NYC Mosquito Pesticide Spraying Did Not Increase Asthma Treatments
New York City’s late summer/early fall 2000 mosquito spraying session, designed as an effort to minimize the spread of West Nile virus, did not increase the number of people seeking emergency care for asthma-related problems, according to a study published today in the August issue of the peer-reviewed journal Environmental Health Perspectives (EHP). The study found no correlation between the application of sumithrin—a pyrethroid pesticide—in the 162 residential zip codes sprayed between July and September 2000 and asthma-related symptom cases presenting at the city’s 11 public hospital emergency departments.
Researchers evaluated rates of emergency department visits over a 14-month period. The study also incorporated air quality data, including daily measures of ozone, air particulates, and temperature, which can cause fluctuations in the number of people seeking treatment for asthma. .All zip codes in New York City were included in the study, except those in Staten Island, which lacks a public hospital.
The number of visits was similar in the 3-day periods before and after spraying.

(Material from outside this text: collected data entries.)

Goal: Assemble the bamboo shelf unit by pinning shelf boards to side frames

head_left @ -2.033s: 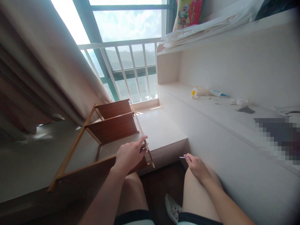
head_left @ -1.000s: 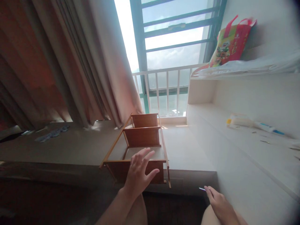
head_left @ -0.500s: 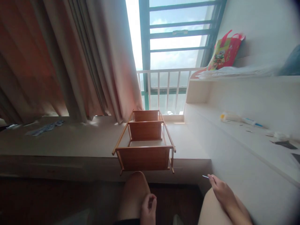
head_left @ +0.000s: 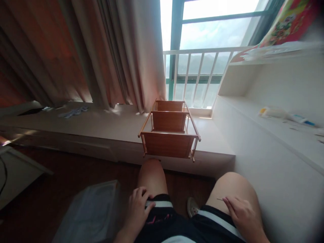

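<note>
My left hand (head_left: 138,209) lies on my left thigh, its fingers spread over the hem of the black shorts (head_left: 159,216). It holds nothing. A short, thin stick (head_left: 219,199) is pinched between the thumb and fingers of my right hand (head_left: 240,212), above my right thigh. What kind of stick it is cannot be made out. In front of my knees, a brown wooden rack (head_left: 168,145) with three panels between slim rails rests on the pale window ledge (head_left: 108,130). Neither hand touches the rack.
A translucent box (head_left: 88,212) stands on the dark floor at left. The white shelf unit (head_left: 273,135) at right bears a tube (head_left: 301,118) and small bits. Long curtains (head_left: 126,50) hang by the barred window. A crumpled cloth (head_left: 73,112) lies on the ledge.
My view has tilted down and turned left. My left hand has gone from loosely curled to spread on my thigh. The right hand keeps the thin stick, now over my thigh.
</note>
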`<action>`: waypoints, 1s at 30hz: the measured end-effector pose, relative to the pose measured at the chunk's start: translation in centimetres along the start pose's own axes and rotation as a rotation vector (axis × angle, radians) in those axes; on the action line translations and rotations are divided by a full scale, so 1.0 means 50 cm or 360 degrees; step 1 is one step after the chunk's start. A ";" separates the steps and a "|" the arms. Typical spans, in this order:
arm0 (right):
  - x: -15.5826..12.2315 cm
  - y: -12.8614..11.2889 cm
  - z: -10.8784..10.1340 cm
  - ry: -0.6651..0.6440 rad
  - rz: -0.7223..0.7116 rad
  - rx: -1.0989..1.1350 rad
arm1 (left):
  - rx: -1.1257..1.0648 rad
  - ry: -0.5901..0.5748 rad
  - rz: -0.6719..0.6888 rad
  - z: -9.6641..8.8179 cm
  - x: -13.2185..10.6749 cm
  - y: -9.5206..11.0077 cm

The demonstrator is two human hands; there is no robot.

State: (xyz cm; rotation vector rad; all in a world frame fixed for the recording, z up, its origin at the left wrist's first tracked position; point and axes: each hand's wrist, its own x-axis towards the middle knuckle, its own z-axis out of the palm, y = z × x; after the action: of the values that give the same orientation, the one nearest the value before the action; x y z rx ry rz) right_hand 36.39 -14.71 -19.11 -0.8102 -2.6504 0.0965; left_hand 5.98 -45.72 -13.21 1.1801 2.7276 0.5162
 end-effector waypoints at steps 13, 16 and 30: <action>0.005 -0.092 -0.033 0.0119 -0.0270 -0.0071 | 0.0328 0.0131 0.0018 -0.033 0.188 0.024; 0.027 -0.088 -0.025 0.0053 -0.0223 -0.0140 | 0.0355 0.0086 0.0019 -0.030 0.209 0.030; 0.187 -0.031 -0.019 -0.0312 -0.0136 0.0000 | 0.0111 0.0222 0.0119 -0.036 0.053 0.059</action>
State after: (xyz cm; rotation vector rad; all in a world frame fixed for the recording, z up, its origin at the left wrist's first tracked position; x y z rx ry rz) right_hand 28.73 -10.86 -14.92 -0.7197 -2.8642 0.1614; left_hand 5.73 -42.39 -10.40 1.3151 2.8485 0.5354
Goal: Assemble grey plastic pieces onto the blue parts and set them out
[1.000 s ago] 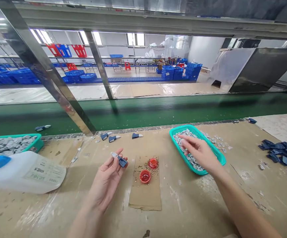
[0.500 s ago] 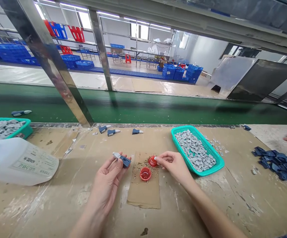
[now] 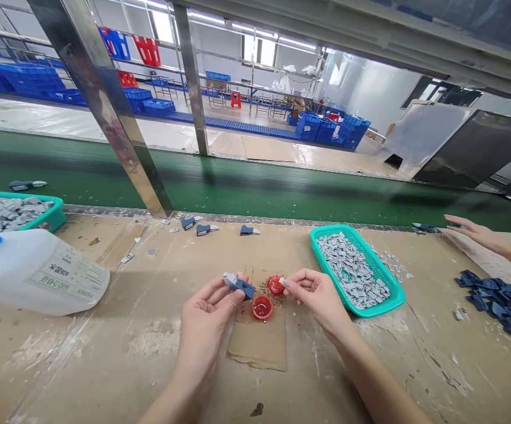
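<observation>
My left hand (image 3: pixel 205 309) is closed on a small blue part with a grey tip (image 3: pixel 238 285), held just above the bench. My right hand (image 3: pixel 316 293) pinches a small grey piece (image 3: pixel 282 282) between thumb and fingers, right beside the upper of two red caps (image 3: pixel 275 285). The lower red cap (image 3: pixel 262 307) sits between my hands on a scrap of brown cardboard (image 3: pixel 255 347). A teal tray (image 3: pixel 394 300) of small grey pieces lies just right of my right hand.
A white jug (image 3: pixel 39 274) lies on its side at the left, with another teal tray (image 3: pixel 52 217) behind it. Three blue parts (image 3: pixel 202 228) lie near the green conveyor belt (image 3: pixel 255 191). A pile of blue parts (image 3: pixel 500 297) is at the right, where another person's hand (image 3: pixel 476 232) reaches in.
My right hand left the teal tray and came to the red caps with a grey piece pinched. My left hand moved slightly right with the blue part. Another person's hand appeared at the right.
</observation>
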Demonstrator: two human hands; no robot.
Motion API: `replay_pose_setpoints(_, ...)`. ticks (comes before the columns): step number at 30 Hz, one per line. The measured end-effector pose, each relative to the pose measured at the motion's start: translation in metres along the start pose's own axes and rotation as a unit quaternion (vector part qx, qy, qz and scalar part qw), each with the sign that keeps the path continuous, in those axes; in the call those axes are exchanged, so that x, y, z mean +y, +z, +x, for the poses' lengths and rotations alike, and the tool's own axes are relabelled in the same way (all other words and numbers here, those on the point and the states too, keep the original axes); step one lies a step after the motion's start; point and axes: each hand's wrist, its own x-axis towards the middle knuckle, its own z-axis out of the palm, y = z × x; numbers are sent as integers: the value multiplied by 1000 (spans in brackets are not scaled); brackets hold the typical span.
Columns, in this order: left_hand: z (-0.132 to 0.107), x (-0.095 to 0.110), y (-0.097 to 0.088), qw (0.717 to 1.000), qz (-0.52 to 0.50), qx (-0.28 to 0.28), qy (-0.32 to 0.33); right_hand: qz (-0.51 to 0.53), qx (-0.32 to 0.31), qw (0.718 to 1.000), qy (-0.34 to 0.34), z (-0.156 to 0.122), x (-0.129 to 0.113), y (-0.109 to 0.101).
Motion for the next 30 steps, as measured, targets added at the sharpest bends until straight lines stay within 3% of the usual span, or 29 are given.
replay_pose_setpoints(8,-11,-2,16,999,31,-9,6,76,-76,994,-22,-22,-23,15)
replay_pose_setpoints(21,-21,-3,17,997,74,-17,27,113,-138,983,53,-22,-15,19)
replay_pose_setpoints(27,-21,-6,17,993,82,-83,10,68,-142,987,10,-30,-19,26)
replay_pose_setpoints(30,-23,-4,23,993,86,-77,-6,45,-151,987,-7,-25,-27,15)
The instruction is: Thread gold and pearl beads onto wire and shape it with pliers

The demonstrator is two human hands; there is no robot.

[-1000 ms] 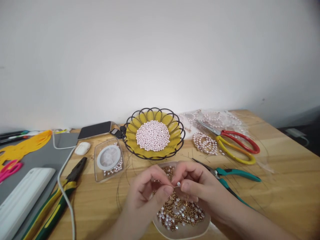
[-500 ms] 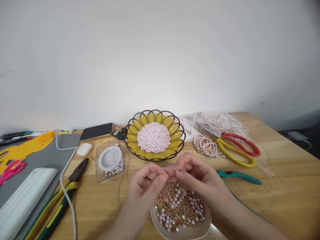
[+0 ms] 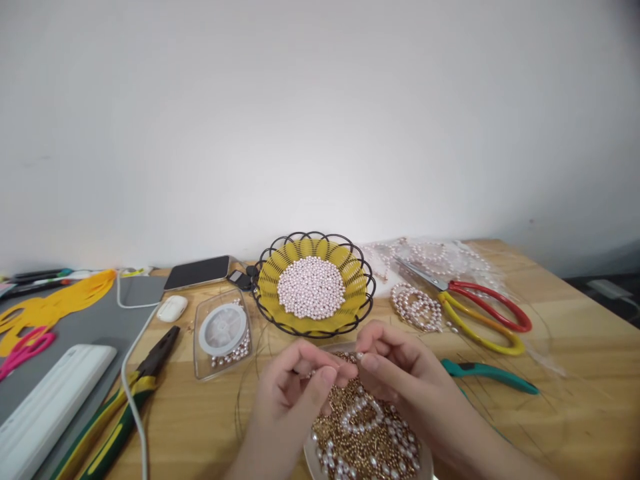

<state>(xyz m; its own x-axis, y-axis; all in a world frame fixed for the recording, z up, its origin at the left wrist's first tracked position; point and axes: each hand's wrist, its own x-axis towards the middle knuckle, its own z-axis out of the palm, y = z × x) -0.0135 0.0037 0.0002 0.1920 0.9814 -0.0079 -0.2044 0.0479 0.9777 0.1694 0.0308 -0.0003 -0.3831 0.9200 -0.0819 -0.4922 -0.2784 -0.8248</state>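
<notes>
My left hand (image 3: 295, 393) is closed, thumb and index finger together over the near tray; what they hold, if anything, is too small to tell. Close beside it, my right hand (image 3: 400, 373) pinches a small pearl bead (image 3: 359, 357) between thumb and index fingertip. Below both hands lies a pale tray (image 3: 311, 460) of gold and pearly beads, its far side partly hidden by my fingers. In it shows a curved strand of pearl beads (image 3: 363, 420); whether it links to my fingers I cannot tell.
Behind my hands stands a yellow basket (image 3: 360, 293) of pink beads. On the right lie bead coils (image 3: 415, 308), red-and-yellow scissors (image 3: 490, 313) and teal-handled pliers (image 3: 495, 375). On the left are a clear box with a spool (image 3: 223, 330), large pliers (image 3: 125, 400), a cable and a phone (image 3: 197, 272).
The whole view has shifted, so things sit slightly lower. My hands stay close together over the tray. The pearl strand in the tray now shows as a rounder loop.
</notes>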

The researchers also looked specifically at incidents in children under 15 years and for aggravation of chronic obstructive pulmonary disease. No correlation to spraying was found in either group.
Earlier studies have found that short-term exposure to pyrethroid insecticides can cause symptoms including wheezing, shortness of breath, and chest tightness. Evidence also suggests that pyrethroid pesticides may aggravate preexisting respiratory conditions in some people. This study is the first population study to look at the impact of a spraying program in residential areas.
The study did not seek to address the relationship between pyrethroid pesticides and asthma symptoms. The absence of an increase in asthma treatments was attributed to the pesticide application program as a whole. The program included public announcements on radio, television, and print media 48 hours before spraying was conducted, which may have resulted in people with sensitivities closing their windows or taking medication as a precaution. In another measure to minimize public exposure to the pesticide used, spraying began at 10 p.m. and ended by 5 a.m.
“As the circulation of West Nile virus and the emergence of associated illness increases in the United States, public health agencies are increasingly called on to make risk-benefit calculations regarding vector control programs,” the study authors write. “Our results suggest that modest to large increases in emergency department visits for asthma did not occur in New York City during and after pyrethroid spraying for West Nile virus control in 2000.”
“Working to stop the spread of encephalitis caused by West Nile virus is increasingly important to communities across the United States,” said Dr. Jim Burkhart, science editor for EHP. “It seems that the New York City program was well constructed to minimize the impact on those with asthma and related respiratory conditions.”
The lead author of the study was Adam M. Karpati of the New York City Department of Health and Mental Hygiene and the Centers for Disease Control and Prevention. Other authors were Mary C. Perrin, Tom Matte, Jessica Leighton, Joel Schwartz, and R. Graham Barr. The article is available free of charge at http://ehp.niehs.nih.gov/docs/2004/6946/abstract.html
EHP is published by the National Institute of Environmental Health Sciences, part of the U.S. Department of Health and Human Services. EHP became an Open Access journal in January 2004.